Multimodal Communication | Computational Social Science
My name is Linqi Lu (pronunciation: lin-chee loo). I am an Assistant Professor in the Department of Communication at the University of North Dakota (UND). My research lies at the intersection of communication, computer science, and psychology, where I investigate how individuals engage with information and technology, and how these interactions shape health, well-being, and broader social outcomes.
My current projects explore the social and psychological impacts of digital media and emerging technology through four areas of inquiry:
- AI design for wellbeing designing and testing applications such as diet health chatbots for evidence-based information delivery and behavioral compliance, as well as philosopher-inspired AI agents embedded in gaming environments to nurture mental health, emotional wellbeing, and resilience.

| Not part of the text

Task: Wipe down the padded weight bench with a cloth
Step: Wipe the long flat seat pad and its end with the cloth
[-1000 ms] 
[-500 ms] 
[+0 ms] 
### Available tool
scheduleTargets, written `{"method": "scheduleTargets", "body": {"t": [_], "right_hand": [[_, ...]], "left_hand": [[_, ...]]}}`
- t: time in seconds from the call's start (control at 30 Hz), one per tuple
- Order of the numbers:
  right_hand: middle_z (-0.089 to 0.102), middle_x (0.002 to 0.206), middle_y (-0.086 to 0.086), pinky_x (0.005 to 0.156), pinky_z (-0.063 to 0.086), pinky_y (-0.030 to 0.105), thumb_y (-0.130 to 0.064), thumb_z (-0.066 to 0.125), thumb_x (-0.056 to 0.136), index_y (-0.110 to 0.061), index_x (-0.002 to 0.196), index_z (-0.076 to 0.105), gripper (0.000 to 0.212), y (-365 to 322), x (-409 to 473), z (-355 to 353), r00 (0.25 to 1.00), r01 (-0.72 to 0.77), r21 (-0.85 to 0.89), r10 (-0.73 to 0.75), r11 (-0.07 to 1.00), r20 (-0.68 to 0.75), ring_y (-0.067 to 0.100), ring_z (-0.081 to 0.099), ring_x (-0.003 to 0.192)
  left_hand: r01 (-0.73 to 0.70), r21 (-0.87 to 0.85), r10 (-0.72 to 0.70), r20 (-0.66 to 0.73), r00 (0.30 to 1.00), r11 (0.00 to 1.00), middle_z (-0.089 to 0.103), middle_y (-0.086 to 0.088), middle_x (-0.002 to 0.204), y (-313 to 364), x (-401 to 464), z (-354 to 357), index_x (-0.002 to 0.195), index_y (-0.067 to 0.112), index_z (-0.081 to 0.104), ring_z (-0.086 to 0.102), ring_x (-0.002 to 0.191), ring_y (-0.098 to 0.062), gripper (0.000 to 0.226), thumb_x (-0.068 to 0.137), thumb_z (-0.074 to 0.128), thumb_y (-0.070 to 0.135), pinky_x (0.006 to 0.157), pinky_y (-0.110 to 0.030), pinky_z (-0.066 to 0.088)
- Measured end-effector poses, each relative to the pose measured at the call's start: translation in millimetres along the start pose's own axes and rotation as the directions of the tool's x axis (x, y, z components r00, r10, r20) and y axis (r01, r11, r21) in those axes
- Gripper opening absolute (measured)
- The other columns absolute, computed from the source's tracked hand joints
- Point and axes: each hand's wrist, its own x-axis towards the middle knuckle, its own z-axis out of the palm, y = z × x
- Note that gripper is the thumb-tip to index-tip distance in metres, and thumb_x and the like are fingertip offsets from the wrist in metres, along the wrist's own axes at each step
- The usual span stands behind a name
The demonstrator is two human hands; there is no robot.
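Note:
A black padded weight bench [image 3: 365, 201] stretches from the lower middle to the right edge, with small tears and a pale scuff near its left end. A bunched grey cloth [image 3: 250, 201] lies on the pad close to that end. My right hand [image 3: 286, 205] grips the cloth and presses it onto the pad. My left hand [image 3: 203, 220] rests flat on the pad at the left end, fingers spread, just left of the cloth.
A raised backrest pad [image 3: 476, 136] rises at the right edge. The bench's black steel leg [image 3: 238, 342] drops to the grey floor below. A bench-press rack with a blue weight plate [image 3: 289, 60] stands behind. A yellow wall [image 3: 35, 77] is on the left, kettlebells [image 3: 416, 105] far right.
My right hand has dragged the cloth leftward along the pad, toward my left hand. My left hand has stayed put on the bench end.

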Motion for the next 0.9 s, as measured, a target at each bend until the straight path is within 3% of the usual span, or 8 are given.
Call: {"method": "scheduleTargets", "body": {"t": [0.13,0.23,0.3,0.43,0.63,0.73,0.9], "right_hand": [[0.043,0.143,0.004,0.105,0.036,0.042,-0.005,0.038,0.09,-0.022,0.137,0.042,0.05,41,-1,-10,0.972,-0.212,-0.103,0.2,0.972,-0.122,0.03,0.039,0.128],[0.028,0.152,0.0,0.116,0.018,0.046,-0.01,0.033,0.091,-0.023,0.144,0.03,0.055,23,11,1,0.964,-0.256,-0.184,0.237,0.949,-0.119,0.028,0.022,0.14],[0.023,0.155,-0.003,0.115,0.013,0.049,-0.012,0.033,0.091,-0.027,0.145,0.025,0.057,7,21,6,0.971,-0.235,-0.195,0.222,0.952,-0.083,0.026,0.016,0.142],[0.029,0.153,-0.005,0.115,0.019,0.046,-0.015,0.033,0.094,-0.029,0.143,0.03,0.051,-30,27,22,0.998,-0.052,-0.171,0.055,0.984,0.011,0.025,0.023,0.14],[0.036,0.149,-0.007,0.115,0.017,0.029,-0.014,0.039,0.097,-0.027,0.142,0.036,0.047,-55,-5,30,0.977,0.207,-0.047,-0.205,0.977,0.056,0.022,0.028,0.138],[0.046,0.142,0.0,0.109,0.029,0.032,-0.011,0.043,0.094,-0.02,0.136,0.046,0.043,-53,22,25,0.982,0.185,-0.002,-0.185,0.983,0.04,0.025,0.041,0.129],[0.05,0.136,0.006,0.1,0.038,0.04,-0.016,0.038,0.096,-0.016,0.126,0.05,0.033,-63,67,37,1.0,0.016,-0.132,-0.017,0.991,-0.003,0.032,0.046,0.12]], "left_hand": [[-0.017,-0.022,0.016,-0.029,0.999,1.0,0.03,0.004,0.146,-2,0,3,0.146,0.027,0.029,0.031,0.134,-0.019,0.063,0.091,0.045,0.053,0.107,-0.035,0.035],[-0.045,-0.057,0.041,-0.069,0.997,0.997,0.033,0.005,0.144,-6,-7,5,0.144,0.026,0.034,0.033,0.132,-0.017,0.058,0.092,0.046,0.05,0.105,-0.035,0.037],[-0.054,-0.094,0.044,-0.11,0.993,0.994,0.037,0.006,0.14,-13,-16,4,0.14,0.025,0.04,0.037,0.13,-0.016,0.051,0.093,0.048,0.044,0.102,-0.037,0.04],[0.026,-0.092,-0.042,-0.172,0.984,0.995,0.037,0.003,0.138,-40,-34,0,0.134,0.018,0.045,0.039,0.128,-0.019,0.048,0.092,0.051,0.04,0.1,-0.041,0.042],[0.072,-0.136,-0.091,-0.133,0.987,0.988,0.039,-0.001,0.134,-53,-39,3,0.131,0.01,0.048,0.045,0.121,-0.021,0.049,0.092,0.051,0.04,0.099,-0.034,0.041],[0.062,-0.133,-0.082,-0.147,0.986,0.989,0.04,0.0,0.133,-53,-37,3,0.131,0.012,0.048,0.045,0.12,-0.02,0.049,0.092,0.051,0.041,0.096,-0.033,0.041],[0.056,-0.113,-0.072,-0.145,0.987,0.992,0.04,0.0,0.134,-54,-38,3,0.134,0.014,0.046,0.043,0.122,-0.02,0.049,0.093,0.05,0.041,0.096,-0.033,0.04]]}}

- Computational Social Science employing large language models (LLMs), vision–language models (VLMs), and advanced computational methodologies to analyze media ecosystems and user interaction, with a focus on bias, accountability, and human–AI complementarity.
- Health communication & Infomatics examining how warning labels, online discourse, and information-seeking/sharing practices within digital platforms influence health attitudes, decision-making, and behavior change.
- Networked Multimodal Framing mapping the interconnections among textual, numerical, and visual frames, and theorizing how these multimodal structures shape public opinion, mobilize collective action, and transform sociopolitical engagement.
My research has been featured in journals such as Journal of Communication, Health Communication, Journal of Health Communication, Preventive Medicine, Journal of Medical Internet Research, Health Education and Behavior, Media Psychology, Mass Communication and Society, Journal of Advertising Research, Journal of Behavioral Decision Making, and in the HICSS Conference proceedings, etc.
My work is highly interdisciplinary, involving collaborations across Communication, Computer Science, Public Health, Psychology, and Political Science, etc. I deeply value research partnerships and friendships built on mutual trust and support. Please feel free to reach out with creative ideas for collaboration.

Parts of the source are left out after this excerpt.